- [What to produce] Retype, exactly as they appear below, the lines between the line holding "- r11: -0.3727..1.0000" and the line holding "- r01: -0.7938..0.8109", both ends included.
=== Records for this exercise ===
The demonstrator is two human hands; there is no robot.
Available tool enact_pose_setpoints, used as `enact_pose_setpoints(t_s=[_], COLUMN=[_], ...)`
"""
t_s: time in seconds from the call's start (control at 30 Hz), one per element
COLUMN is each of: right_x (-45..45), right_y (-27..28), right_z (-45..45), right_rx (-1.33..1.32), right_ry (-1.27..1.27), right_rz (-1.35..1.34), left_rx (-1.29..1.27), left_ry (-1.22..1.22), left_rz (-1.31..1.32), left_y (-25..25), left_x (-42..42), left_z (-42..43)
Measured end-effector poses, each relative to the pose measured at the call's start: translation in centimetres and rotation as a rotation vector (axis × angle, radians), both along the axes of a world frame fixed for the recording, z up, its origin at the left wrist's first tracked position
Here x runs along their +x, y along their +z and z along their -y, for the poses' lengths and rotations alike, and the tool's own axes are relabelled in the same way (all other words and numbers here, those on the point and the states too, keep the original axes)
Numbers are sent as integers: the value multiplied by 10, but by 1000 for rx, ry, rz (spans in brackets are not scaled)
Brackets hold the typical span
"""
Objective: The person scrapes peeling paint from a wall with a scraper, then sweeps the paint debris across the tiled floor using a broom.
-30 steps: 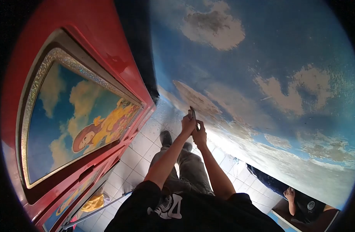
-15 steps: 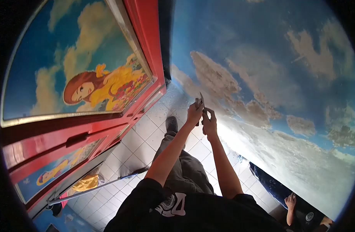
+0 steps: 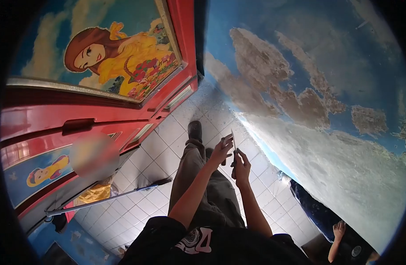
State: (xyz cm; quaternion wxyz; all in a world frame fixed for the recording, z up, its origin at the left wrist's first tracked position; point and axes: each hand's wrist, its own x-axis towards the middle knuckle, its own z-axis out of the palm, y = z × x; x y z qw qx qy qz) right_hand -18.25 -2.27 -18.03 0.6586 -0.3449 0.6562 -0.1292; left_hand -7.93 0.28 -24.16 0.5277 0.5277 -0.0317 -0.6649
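Observation:
Both hands are in front of my legs, above the tiled floor. My left hand is closed around a small tool whose dark handle end shows below the fingers. Close beside it on the right, my right hand grips a scraper by its dark handle, with the thin blade pointing up between the hands. Neither hand touches the painted wall, where sky blue paint is broken by rough beige patches.
A red cabinet with painted panels stands at the left. A long-handled broom lies across the lower left, near a yellow bag. At the lower right, a co-worker's hand shows beside the wall's edge.
The view has swung down and right, showing more floor. My hands, near the wall's lower part before, are now lower in view and farther from it, each still holding its tool.

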Motion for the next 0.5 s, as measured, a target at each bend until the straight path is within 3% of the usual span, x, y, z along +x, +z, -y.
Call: enact_pose_setpoints(t_s=[0.17, 0.2, 0.3, 0.5], right_x=[44, 55, 88, 116], right_y=[25, 30, 56, 63], right_z=[33, 41, 60, 80], right_rx=[-225, -226, -318, -351], right_ry=[-77, -109, -191, -211], right_rz=[132, 129, 180, 231], left_rx=[-48, -69, -112, -108], left_ry=[122, 24, 52, 102], left_rz=[29, 108, 96, 157], left_y=[37, 45, 95, 109], left_x=[22, 36, 62, 86], left_z=[50, 59, 81, 109])
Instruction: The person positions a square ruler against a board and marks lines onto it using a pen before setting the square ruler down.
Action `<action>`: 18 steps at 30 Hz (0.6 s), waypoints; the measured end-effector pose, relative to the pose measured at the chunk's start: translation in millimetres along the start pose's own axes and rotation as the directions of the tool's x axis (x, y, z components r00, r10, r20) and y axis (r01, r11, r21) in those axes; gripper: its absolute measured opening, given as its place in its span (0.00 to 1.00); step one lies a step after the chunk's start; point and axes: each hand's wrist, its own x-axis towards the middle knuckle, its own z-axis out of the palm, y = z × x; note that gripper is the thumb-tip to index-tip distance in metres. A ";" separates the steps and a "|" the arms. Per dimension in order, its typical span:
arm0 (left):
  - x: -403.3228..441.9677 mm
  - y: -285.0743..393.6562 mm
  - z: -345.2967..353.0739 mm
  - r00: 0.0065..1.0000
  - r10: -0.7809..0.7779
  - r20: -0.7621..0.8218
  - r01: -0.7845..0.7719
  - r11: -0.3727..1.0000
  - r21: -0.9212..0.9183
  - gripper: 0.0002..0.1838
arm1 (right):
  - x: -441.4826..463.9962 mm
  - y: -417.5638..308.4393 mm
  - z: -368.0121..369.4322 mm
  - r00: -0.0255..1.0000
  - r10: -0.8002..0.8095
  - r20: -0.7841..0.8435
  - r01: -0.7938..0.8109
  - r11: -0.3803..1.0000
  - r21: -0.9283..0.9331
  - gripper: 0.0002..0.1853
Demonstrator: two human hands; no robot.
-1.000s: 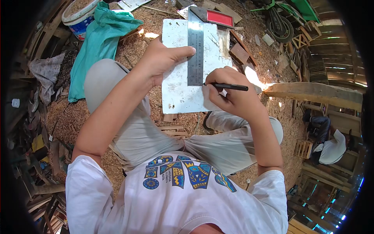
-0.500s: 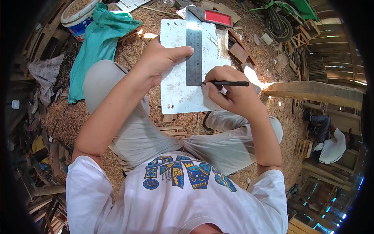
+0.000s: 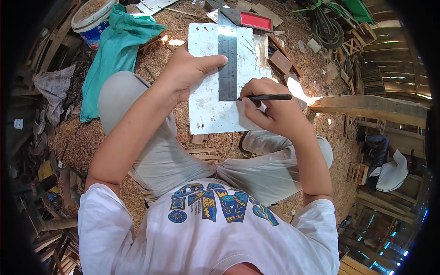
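Note:
A white, scuffed board [image 3: 206,112] lies in front of my crossed legs. Across it runs the metal blade of a try square [image 3: 228,68], whose red and dark stock [image 3: 254,20] sits against the board's far edge. My left hand [image 3: 188,68] clasps the board's left side, thumb pressing the blade down and the other fingers hidden beneath. In my right hand [image 3: 270,103] is a black pen [image 3: 272,97], its tip on the board beside the blade's near right corner.
Wood shavings [image 3: 156,59] cover the floor. A teal cloth [image 3: 114,55] and a white-and-blue bucket [image 3: 94,23] are at the far left. Wood offcuts [image 3: 280,62] lie right of the board, near a wooden beam [image 3: 366,110]. Another person [image 3: 389,172] sits at the far right.
My pen has shifted very slightly left beside the blade. My left hand, the try square and the board look almost unmoved. The person at the right has shifted their upper body a little.

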 end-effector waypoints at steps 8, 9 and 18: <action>-3.2 4.2 2.9 1.000 0.000 -0.023 0.000 1.000 0.017 0.19 | -1.3 -2.9 -1.6 0.999 0.039 0.037 -0.039 0.999 -0.003 0.07; -2.9 3.8 2.2 1.000 -0.006 -0.012 0.006 1.000 0.009 0.19 | -0.8 -1.8 -0.9 0.999 0.039 0.036 -0.039 0.999 -0.002 0.07; -5.2 5.0 3.9 1.000 -0.023 0.015 0.022 0.998 0.061 0.22 | 1.7 2.3 -1.7 0.998 0.061 -0.020 -0.060 0.996 0.063 0.07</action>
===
- [Output]
  - r11: -0.3727..1.0000
  - r21: -0.9212..0.9183
  - gripper: 0.0002..0.1838
arm1 (right):
  - x: -441.4826..463.9962 mm
  - y: -417.5638..308.4393 mm
  - z: -368.0121..369.4322 mm
  - r00: -0.0255..1.0000
  - r10: -0.8002..0.8095
  - r20: -0.7841..0.8435
  - r01: -0.7938..0.8109

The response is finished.